# This has to be the worst Ive done...



## ROMEYR32 (Mar 27, 2011)

Hi all,

One of my mates was off on his holidays so I grabbed the chance to get this filthy beast cleaned and got slightly carried away. The story goes, I asked him when was the last time that he had washed his car, he replied ` erm I havent`:doublesho So in 2 years of him owning it he has never cleaned it inside or out. And as for the sticker on the boot, he left the car at the local one night and found this when he went back to pick it up. Its been on ever since:lol: This was done over a few nights after work with a shed load of APC, Megs hairbrush, Scholl and Blackhole! Sorry i`ll have to add the finished interior shots!

Before :


----------



## PrestigeChris (Nov 17, 2009)

only before pics matey??


----------



## 9868 (Oct 3, 2007)

Omg!!!!


----------



## PG Monkey (Apr 19, 2010)

PrestigeChris said:


> only before pics matey??


I think he's keeping us in suspense... or letting us recover after seeing the before pics - how can someone even think about sittting in the interior of a car in that state! :wall:


----------



## anthonyh90 (Mar 30, 2011)

that is rank. i've seen cleaner festival toilets


----------



## ROMEYR32 (Mar 27, 2011)

Rear Seat :








Rear quarter before:








50/50:








Door:








Just before the rain after polish, waiting for the Blackhole:thumb:


----------



## PrestigeChris (Nov 17, 2009)

that interior really is worrying! cant wait for these pics!


----------



## stargazer (Aug 9, 2006)

Did you take any swobs of the interior....I'm sure Kim and Aggie would have something to say about that :lol:


----------



## ROMEYR32 (Mar 27, 2011)

PrestigeChris said:


> that interior really is worrying! cant wait for these pics!


Ill nip round and get them tonight, if that  dog hasnt beat me to it and it up again!!


----------



## anthonyh90 (Mar 30, 2011)

looks like a dog has been moulting on that rear seat. can't wait to see the finished pics


----------



## ROMEYR32 (Mar 27, 2011)

stargazer said:


> Did you take any swobs of the interior....I'm sure Kim and Aggie would have something to say about that :lol:


His actual words to me ` dont clean the inside - I dont know how long those chips have been there`:doublesho


----------



## ROMEYR32 (Mar 27, 2011)

Another rear panel shot before refinement with S40..








Ill post some more after shots tonight:thumb:


----------



## stargazer (Aug 9, 2006)

ROMEYR32 said:


> His actual words to me ` dont clean the inside - I dont know how long those chips have been there`:doublesho


'Don't clean the inside' I feel ill at the thought.







Hat's off to you fella.


----------



## jedigav (Jan 22, 2011)

You're a really good mate!! Is that dog hair or cat? That stuffs a :devil: to get out. Great job so far :detailer:


----------



## ROMEYR32 (Mar 27, 2011)

jedigav said:


> You're a really good mate!! Is that dog hair or cat? That stuffs a :devil: to get out. Great job so far :detailer:


Its dog hair, the short type from his Dalmatian. That Meguairs hair/lint brush got some punishment i tell you.


----------



## VERSUS (May 2, 2011)

When sits into this car I think the only mind is how to get still alive and get out as soon as possible  Great job, stunning!


----------



## stargazer (Aug 9, 2006)

Removing Dog hair - like trying to eat baked beans with a pin....


----------



## Dixondmn (Oct 12, 2007)

anthonyh90 said:


> looks like a dog has been moulting on that rear seat. can't wait to see the finished pics


edited:
looks like a dog has been *MURDERED* on that rear seat. can't wait to see the finished pics


----------



## John @ PB (Aug 25, 2010)

stargazer said:


> Removing Dog hair - like trying to eat baked beans with a pin....

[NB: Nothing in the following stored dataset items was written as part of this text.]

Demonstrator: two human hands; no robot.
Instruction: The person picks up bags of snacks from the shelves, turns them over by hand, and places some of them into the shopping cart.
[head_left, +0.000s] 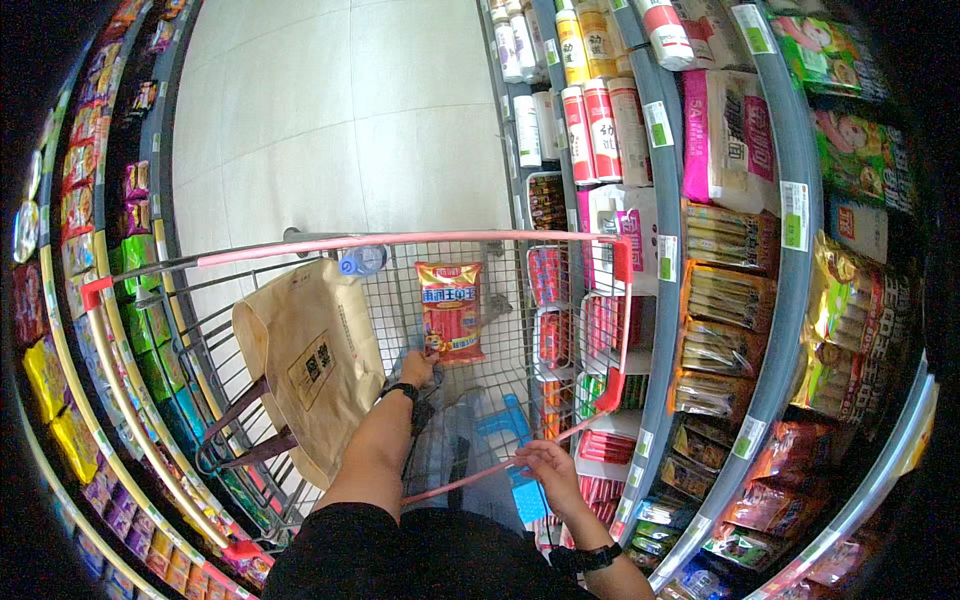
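Observation:
A red and gold plastic pack of sausages (451, 315) lies over the wire mesh of the shopping cart (525, 345). My left hand (417, 369) reaches down inside the cart, its fingertips at the pack's lower left corner; whether they grip it I cannot tell. Nearer my body, my right hand (546, 466) has its fingers curled on the cart's thin pink near bar (480, 476). To the left of my left hand, a tan paper shopping bag (307, 360) with dark handles leans in the cart. Beyond it sits a bottle with a blue cap (363, 261).
Shelves with colourful snack packs (79, 202) run along the left. The right-hand shelves (660, 150) hold noodle packs (727, 135) and sausage packs (727, 300). Pale floor tiles (337, 112) stretch ahead between them. A blue plastic part (525, 499) shows beside my right hand.

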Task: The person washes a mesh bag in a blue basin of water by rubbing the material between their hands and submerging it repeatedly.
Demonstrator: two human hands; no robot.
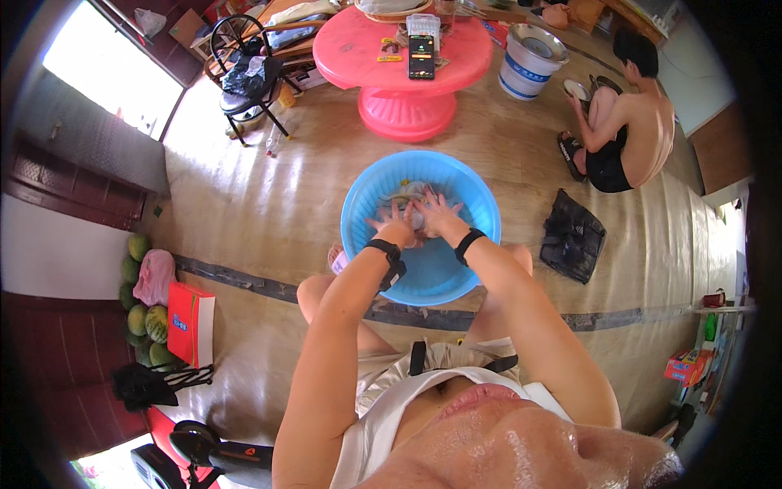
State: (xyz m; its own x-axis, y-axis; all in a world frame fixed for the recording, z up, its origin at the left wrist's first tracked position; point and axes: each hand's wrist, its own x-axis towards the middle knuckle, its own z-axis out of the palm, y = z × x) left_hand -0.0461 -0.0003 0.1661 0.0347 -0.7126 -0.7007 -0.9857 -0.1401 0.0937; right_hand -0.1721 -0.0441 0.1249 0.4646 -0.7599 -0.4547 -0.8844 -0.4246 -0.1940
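Observation:
A blue ribbed plastic basin [360, 269] stands on the floor between my knees, with water in its lower part. Inside it lies a bunched, wet, greyish-white cloth [416, 188] with small yellow patches. My left hand [394, 226] presses on the cloth's left side, fingers spread. On the right side of the bundle rests my right hand [436, 215], its fingers also apart. Both palms face down, and the hands hide part of the cloth. Neither hand is seen gripping it. A black band circles each wrist, and the left one carries a dark device [392, 275].
Beyond the basin stands a pink round table [348, 49] bearing a phone [421, 58]. A person [635, 116] squats at the right, holding a bowl [576, 90], near a white bucket [522, 73]. A black bag [573, 237] lies on the floor. Watermelons [157, 324] line the left wall.

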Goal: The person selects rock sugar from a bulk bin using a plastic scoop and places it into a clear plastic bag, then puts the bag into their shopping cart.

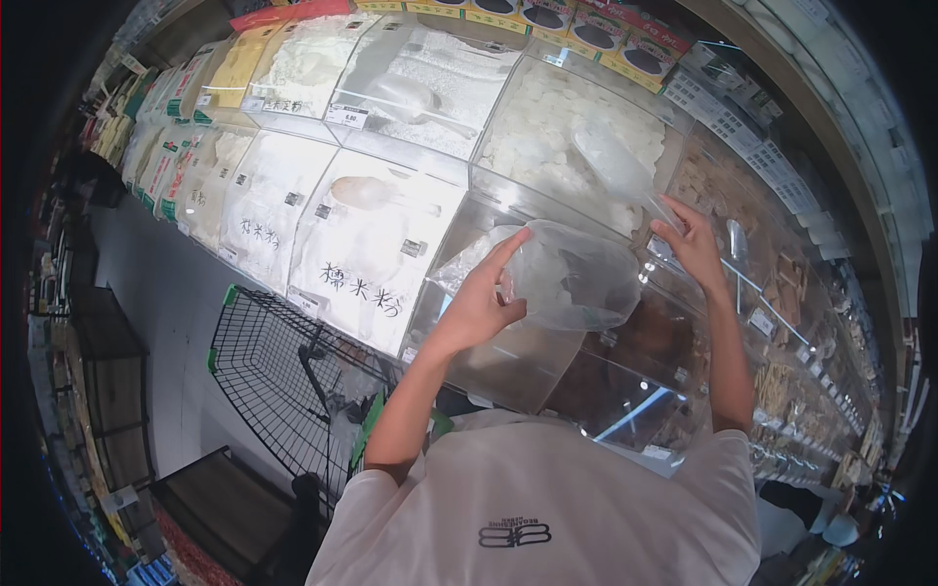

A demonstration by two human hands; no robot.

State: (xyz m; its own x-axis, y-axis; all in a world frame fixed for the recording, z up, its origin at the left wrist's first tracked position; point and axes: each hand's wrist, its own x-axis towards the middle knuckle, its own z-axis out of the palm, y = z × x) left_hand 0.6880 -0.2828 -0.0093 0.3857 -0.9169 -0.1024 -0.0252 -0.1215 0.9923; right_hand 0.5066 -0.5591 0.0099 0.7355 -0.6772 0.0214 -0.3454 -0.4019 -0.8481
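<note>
My left hand (476, 304) grips the rim of a clear plastic bag (586, 282), its mouth spread wide. Some pale pieces seem to lie inside the bag, though the film blurs them. The handle of a clear plastic scoop (612, 157) is between the thumb and fingers of my right hand (692, 245). The scoop's bowl rests over off-white flaky chunks (531, 124) in an upper clear bulk bin. Below that bin, the bag hangs in front of the sloped lower bins.
Flour bins (359, 256) with handwritten labels line the left, one with a scoop (403, 99) inside. A wire shopping cart (271, 351) stands below them. Bins of brown dried goods (784, 278) run right. Boxed packets (593, 33) sit along the top. A dark low stand (227, 498) is lower left.
</note>
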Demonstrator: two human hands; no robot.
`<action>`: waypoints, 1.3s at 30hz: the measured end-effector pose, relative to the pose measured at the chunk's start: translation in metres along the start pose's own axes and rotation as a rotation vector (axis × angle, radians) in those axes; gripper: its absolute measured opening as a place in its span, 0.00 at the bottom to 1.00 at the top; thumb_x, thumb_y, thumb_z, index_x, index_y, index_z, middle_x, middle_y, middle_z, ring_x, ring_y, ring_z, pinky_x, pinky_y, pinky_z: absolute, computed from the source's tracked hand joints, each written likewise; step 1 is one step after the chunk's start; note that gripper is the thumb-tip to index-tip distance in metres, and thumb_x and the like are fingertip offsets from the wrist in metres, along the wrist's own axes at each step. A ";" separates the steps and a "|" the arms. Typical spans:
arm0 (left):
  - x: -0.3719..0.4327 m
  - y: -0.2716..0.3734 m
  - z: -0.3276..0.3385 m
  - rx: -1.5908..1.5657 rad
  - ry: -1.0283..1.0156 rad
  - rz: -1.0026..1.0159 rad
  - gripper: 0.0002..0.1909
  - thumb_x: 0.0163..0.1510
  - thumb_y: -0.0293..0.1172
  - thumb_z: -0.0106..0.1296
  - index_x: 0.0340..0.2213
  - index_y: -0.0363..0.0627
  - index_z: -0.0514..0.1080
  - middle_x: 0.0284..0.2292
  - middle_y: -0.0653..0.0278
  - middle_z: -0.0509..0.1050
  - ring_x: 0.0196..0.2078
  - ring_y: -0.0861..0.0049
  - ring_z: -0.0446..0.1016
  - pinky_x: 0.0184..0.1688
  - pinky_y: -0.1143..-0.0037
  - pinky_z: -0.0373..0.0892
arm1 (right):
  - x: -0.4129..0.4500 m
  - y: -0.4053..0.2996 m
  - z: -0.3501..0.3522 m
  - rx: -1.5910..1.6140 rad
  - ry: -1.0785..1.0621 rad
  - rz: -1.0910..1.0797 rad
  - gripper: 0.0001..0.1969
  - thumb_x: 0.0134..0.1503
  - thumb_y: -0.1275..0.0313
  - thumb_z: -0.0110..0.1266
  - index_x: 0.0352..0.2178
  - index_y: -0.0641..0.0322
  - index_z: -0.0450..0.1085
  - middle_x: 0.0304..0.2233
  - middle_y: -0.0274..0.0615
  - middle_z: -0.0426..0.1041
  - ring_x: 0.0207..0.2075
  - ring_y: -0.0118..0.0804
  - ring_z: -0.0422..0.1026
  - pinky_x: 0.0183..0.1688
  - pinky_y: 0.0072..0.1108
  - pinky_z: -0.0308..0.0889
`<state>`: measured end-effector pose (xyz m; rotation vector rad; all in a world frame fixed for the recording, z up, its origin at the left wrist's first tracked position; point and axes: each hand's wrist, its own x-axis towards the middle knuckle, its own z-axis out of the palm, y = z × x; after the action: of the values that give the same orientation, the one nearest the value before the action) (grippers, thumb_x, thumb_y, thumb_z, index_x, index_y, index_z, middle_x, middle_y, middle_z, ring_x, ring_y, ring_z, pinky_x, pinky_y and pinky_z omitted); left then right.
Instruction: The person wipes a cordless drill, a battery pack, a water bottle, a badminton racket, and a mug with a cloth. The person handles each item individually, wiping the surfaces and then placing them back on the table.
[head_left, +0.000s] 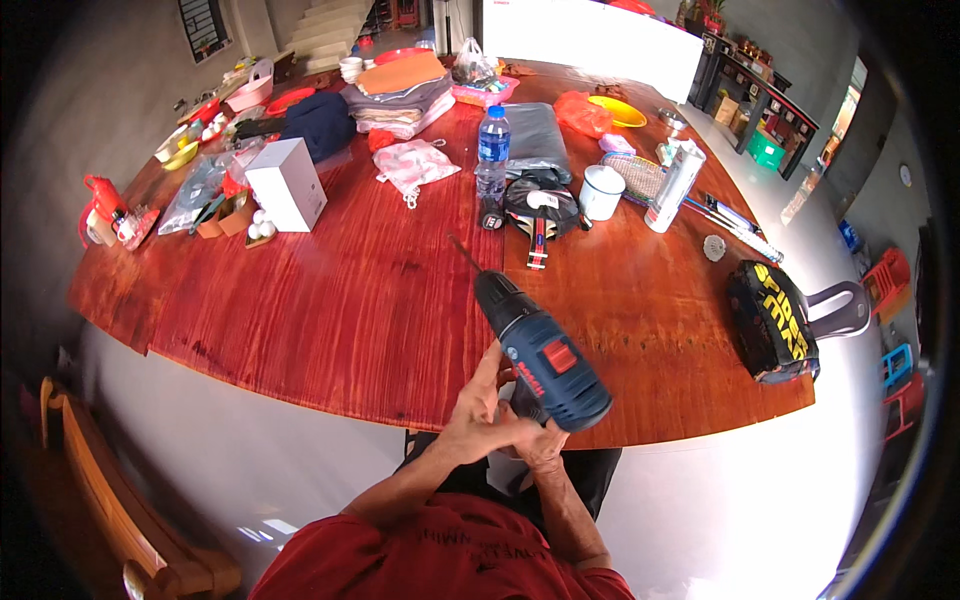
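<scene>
A blue and black Bosch cordless drill (551, 360) is in my hands over the table's front edge, tilted with its chuck (499, 294) toward the far left. A long thin drill bit (465, 253) sticks out of the chuck. My right hand (541, 444) is wrapped around the handle, which is mostly hidden below the drill body. From the left, my left hand (472, 416) grips the drill's front underside near the trigger, its thumb reaching across toward my right hand. Both hands are partly covered by the tool.
Beyond the drill on the wooden table (337, 322) lie a table tennis paddle (538, 232), a water bottle (493, 154), an enamel mug (601, 193) and a white box (287, 185). A black bag (772, 322) rests at the right edge. A wooden bench (105, 487) stands lower left.
</scene>
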<state>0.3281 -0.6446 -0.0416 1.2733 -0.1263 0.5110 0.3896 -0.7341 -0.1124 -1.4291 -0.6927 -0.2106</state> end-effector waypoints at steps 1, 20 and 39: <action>-0.003 0.002 0.003 0.074 -0.002 -0.009 0.59 0.35 0.29 0.66 0.60 0.41 0.36 0.54 0.58 0.54 0.57 0.67 0.54 0.58 0.67 0.50 | 0.002 0.005 0.002 -0.080 -0.016 -0.070 0.17 0.39 0.70 0.63 0.33 0.65 0.70 0.28 0.38 0.72 0.29 0.37 0.71 0.33 0.26 0.66; -0.005 -0.012 -0.033 -0.175 0.077 -0.121 0.21 0.42 0.25 0.52 0.41 0.34 0.66 0.38 0.56 0.71 0.42 0.71 0.70 0.48 0.72 0.65 | 0.023 -0.055 -0.011 -0.415 -0.127 -0.365 0.28 0.33 0.69 0.59 0.40 0.61 0.63 0.37 0.50 0.64 0.34 0.49 0.63 0.37 0.33 0.61; -0.011 -0.013 -0.033 0.150 -0.162 -0.099 0.19 0.38 0.21 0.54 0.37 0.39 0.68 0.27 0.62 0.73 0.33 0.73 0.73 0.41 0.73 0.68 | 0.071 -0.057 -0.029 0.618 -0.569 0.478 0.16 0.46 0.78 0.60 0.39 0.69 0.68 0.30 0.36 0.67 0.19 0.24 0.67 0.20 0.15 0.60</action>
<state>0.3176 -0.6194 -0.0672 1.4599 -0.1626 0.3363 0.4241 -0.7516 -0.0255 -1.0027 -0.7583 0.7538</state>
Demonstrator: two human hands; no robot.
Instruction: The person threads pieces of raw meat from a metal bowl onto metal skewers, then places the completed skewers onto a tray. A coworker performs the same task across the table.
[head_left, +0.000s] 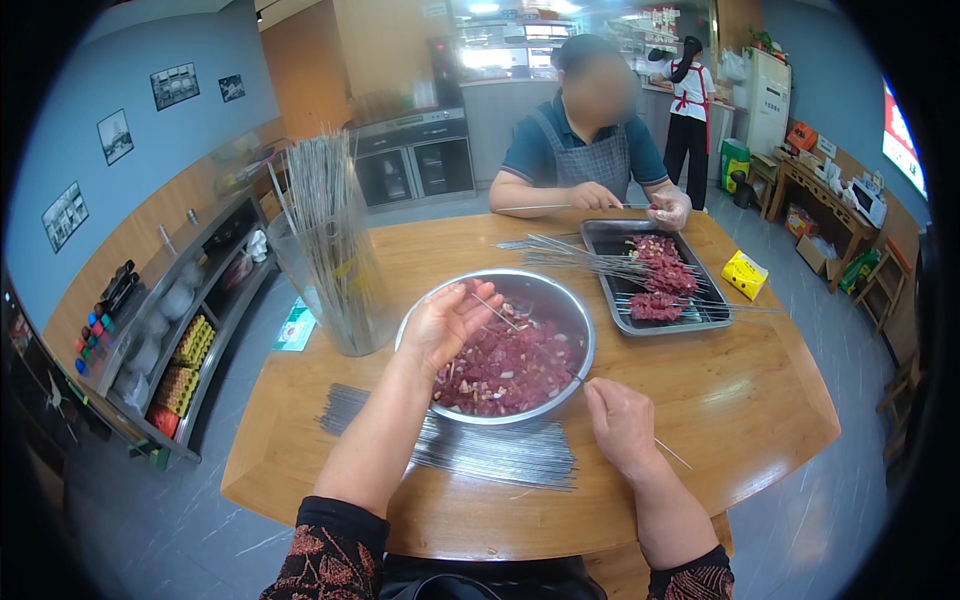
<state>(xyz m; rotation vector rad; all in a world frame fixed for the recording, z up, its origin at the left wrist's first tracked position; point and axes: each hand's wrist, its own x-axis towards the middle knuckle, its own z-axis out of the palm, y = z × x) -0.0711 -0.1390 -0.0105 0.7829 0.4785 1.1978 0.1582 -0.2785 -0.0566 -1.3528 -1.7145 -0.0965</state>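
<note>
My right hand (622, 424) is closed around a thin metal skewer (496, 312), whose rear end sticks out behind the fist. The skewer slants over a steel bowl (589, 330) towards my left hand (450, 321). The left palm is turned up, and the fingers pinch a small reddish piece of raw meat (472, 285) by the skewer's tip. Diced raw meat (510, 367) mixed with pale chopped bits lies in the bowl. Below the bowl, many loose metal skewers (495, 450) are spread side by side on the wooden table (720, 405), partly under my left forearm.
A clear container (352, 300) of upright skewers stands left of the bowl. On the right, a dark tray (619, 319) holds loaded meat skewers (667, 277), some overhanging its edge. Across the table, a person (592, 142) holds a skewer. A yellow packet (745, 274) lies beyond the tray.
</note>
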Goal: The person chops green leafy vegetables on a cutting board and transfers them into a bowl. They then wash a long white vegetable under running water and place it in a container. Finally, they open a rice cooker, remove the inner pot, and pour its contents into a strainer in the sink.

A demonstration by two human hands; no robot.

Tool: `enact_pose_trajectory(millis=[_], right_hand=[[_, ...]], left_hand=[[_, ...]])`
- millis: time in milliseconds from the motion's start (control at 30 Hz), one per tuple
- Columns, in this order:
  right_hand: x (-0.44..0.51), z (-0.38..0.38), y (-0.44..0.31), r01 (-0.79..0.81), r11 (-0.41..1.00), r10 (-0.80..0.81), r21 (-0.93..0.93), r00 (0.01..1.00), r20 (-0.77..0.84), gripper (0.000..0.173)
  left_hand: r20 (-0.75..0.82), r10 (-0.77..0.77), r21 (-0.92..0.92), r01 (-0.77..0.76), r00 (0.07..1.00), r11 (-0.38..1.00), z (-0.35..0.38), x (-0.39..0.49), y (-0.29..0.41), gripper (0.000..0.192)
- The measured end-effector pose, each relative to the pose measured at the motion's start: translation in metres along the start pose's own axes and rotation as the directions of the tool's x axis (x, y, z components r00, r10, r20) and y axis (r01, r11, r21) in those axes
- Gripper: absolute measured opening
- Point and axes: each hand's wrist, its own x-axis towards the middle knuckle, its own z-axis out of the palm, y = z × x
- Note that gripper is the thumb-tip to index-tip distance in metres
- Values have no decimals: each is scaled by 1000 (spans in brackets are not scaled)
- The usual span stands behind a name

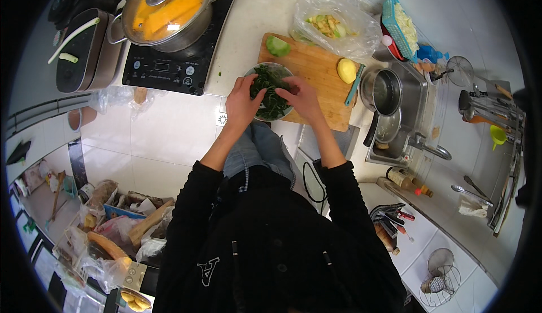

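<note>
A round bowl (283,117) full of dark leafy greens (271,94) stands at the near left edge of a wooden cutting board (315,69). My left hand (244,101) rests on the bowl's left side, its thumb and fingers apart at the greens. On the right side, my right hand (301,97) has its thumb and fingers in the leaves. Whether either hand pinches any leaves cannot be told. A cut green vegetable piece (278,46) lies on the board's far left corner. Towards the board's right lie a peeled yellow potato (347,70) and a teal-handled peeler or knife (355,85).
Left of the board, a lidded steel pot (169,12) with orange pieces stands on a black induction cooker (180,65). A plastic bag of peelings (334,27) lies beyond the board. At the right are a saucepan (382,90) and a steel sink (417,101) with a faucet (430,147).
</note>
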Motion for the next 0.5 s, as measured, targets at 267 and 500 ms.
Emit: enact_pose_trajectory(millis=[267, 500], right_hand=[[0, 3, -8, 52, 999, -51, -7, 998, 19, 41], [26, 8, -32, 226, 911, -223, -344, 974, 50, 31]], left_hand=[[174, 9, 194, -43, 985, 980, -9, -11, -20, 37], [-20, 43, 45, -42, 999, 998, 11, 11, -21, 35]])
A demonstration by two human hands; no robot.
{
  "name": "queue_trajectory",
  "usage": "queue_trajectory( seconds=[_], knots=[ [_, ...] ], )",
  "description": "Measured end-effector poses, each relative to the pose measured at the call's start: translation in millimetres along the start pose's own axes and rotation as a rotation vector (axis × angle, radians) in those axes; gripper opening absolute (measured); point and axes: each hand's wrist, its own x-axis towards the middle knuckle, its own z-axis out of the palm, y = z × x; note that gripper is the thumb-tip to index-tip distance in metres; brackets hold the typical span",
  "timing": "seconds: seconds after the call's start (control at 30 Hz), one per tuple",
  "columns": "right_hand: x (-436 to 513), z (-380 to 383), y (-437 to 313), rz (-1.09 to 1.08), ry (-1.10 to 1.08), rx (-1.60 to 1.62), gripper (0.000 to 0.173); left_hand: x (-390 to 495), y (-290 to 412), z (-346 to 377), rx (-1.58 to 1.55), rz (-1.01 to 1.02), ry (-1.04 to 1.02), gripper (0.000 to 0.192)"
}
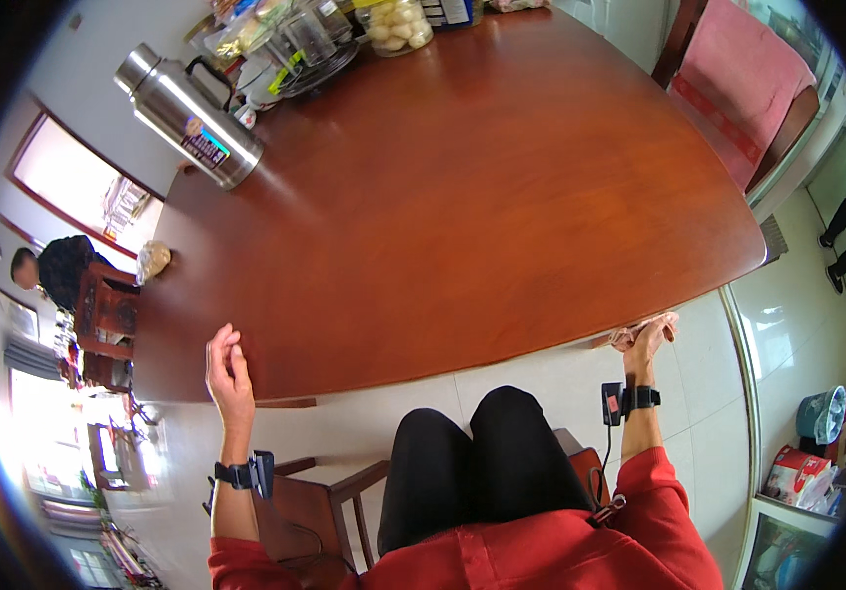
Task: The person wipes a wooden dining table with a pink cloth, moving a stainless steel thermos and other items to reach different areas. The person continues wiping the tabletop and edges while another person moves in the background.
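Note:
Before me is a glossy reddish-brown wooden table (423, 214). My left hand (229, 372) is by its near left edge, palm turned inward, fingers loosely curled and nothing seen in it. At the near right edge, my right hand (651, 339) grips a crumpled pinkish cloth (628, 336), partly hidden by the hand and bunched against the table's rim. Both wrists wear black straps with small devices.
A steel vacuum flask (194, 122) stands at the far left. Behind it are a tray of glasses (312, 44) and a jar (397, 26). A tied bag (153, 261) lies at the left edge. A chair with a pink towel (740, 81) stands right. Two other people are in view.

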Motion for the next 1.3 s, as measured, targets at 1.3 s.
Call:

Meguiar's Hair and Lint Remover makes short work of it. :thumb:

Romey: I hope you have some gloves and ideally a mask before starting that interior!


----------



## ROMEYR32 (Mar 27, 2011)

John @ PB said:


> Meguiar's Hair and Lint Remover makes short work of it. :thumb:
> 
> Romey: I hope you have some gloves and ideally a mask before starting that interior!


ah ha - the very person who recommended the brush to me :lol:


----------



## ROMEYR32 (Mar 27, 2011)

dixon75 said:


> edited:
> looks like a dog has been *MURDERED* on that rear seat. can't wait to see the finished pics


Ive just told him to go outside and take afew pics for me, I just hope that dog hasnt undone my work!


----------



## stargazer (Aug 9, 2006)

Pardon the pun, but I hate seeing wet pooch nose marks on glass. They make me cringe.


----------



## tom-225 (Aug 30, 2009)

So far you appear to have done a cracking job, hope your mate appreciates it. must admit seeing a turn around like this appeals to me more than seeing an already clean car look abit cleaner.


----------



## Mr Face (Jan 22, 2009)

Jeeeeze, toxic waste springs to mind.


Bravery award goes out to you fella, if i had a hat I would doff it right now.


----------



## ROMEYR32 (Mar 27, 2011)

tom-225 said:


> So far you appear to have done a cracking job, hope your mate appreciates it. must admit seeing a turn around like this appeals to me more than seeing an already clean car look abit cleaner.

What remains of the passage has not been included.